* **Data segment**
+++
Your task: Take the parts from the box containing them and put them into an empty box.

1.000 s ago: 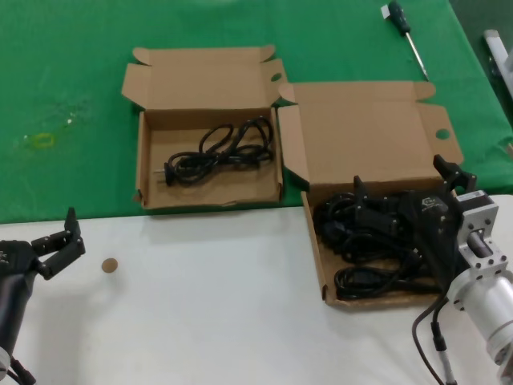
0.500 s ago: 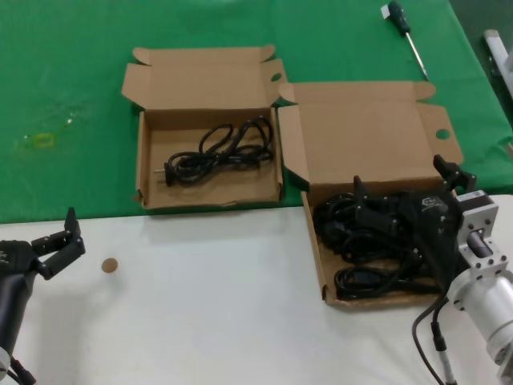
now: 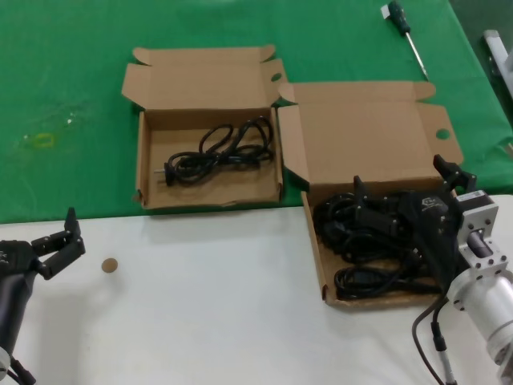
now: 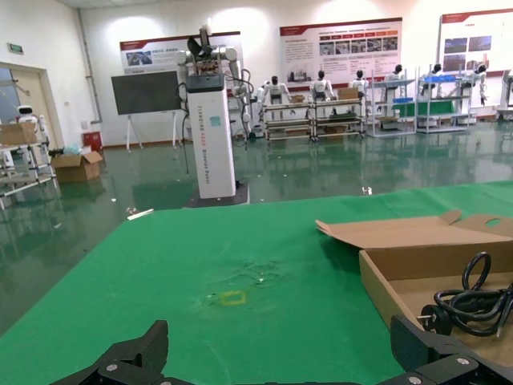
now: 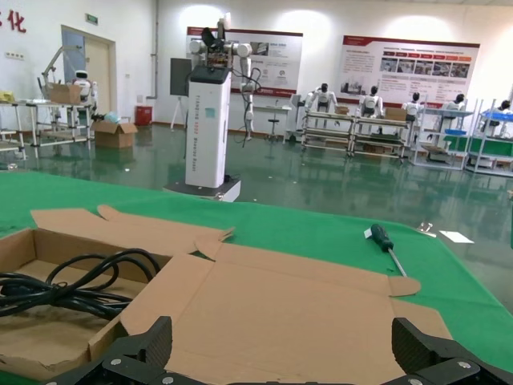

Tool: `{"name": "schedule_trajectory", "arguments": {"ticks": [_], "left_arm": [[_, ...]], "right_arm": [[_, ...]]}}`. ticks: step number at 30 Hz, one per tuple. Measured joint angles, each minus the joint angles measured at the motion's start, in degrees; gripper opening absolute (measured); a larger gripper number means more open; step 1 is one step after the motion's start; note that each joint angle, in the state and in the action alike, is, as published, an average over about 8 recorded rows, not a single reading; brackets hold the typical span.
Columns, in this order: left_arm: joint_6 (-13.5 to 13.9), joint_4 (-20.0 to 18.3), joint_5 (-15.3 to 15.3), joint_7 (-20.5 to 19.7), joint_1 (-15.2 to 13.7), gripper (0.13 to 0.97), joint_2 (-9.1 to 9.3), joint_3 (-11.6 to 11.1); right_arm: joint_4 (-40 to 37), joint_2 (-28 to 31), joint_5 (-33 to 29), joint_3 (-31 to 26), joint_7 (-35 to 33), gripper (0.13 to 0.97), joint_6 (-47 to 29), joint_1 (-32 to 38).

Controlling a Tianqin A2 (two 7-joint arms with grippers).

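On your left, the left gripper waits spread apart over the white table, the empty box with one black cable lies left of the box containing them, where the right gripper hangs spread over the cables.

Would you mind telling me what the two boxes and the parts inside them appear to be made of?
Both the box on the left and the box on the right look like matte brown cardboard, with folded flaps. The cables look rubber- or plastic-sheathed: black, flexible, coiled.
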Motion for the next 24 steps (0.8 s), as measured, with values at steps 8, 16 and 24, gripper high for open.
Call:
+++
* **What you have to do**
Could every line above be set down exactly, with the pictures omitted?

* **Expected answer**
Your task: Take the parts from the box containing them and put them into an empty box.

1.000 s ago: 
0.500 s ago: 
now: 
now: 
now: 

Tool: `{"name": "schedule_trajectory", "arguments": {"ticks": [_], "left_arm": [[_, ...]], "right_arm": [[_, ...]]}}`. ticks: step number at 30 Hz, one per tuple. Measured joint angles, each minus the joint angles measured at the motion's start, in degrees; gripper opening absolute (measured); a larger gripper number means more open; step 1 is one step after the motion's start; note that each joint angle, in the state and in the action alike, is, as published, an average over about 8 recorded rows, not a single reading; brackets hold the typical span.
Columns, in this order: left_arm: joint_6 (-13.5 to 13.9), joint_4 (-20.0 to 18.3), joint_5 (-15.3 to 15.3), joint_7 (-20.5 to 19.7), joint_1 (-15.2 to 13.7), gripper (0.13 to 0.97), joint_2 (-9.1 to 9.3), joint_3 (-11.6 to 11.1); right_arm: joint_4 (-40 to 37), joint_2 (-28 to 31), joint_5 (-33 to 29), joint_3 (-31 to 26), joint_7 (-35 to 33), gripper (0.13 to 0.97), joint_6 (-47 to 29), joint_1 (-32 to 38).

Controlling a Tianqin A2 (two 7-joint arms with grippers).

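On your left, the left gripper waits spread apart over the white table, the empty box with one black cable lies left of the box containing them, where the right gripper hangs spread over the cables.

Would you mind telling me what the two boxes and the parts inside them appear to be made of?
Both the box on the left and the box on the right look like matte brown cardboard, with folded flaps. The cables look rubber- or plastic-sheathed: black, flexible, coiled.
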Motion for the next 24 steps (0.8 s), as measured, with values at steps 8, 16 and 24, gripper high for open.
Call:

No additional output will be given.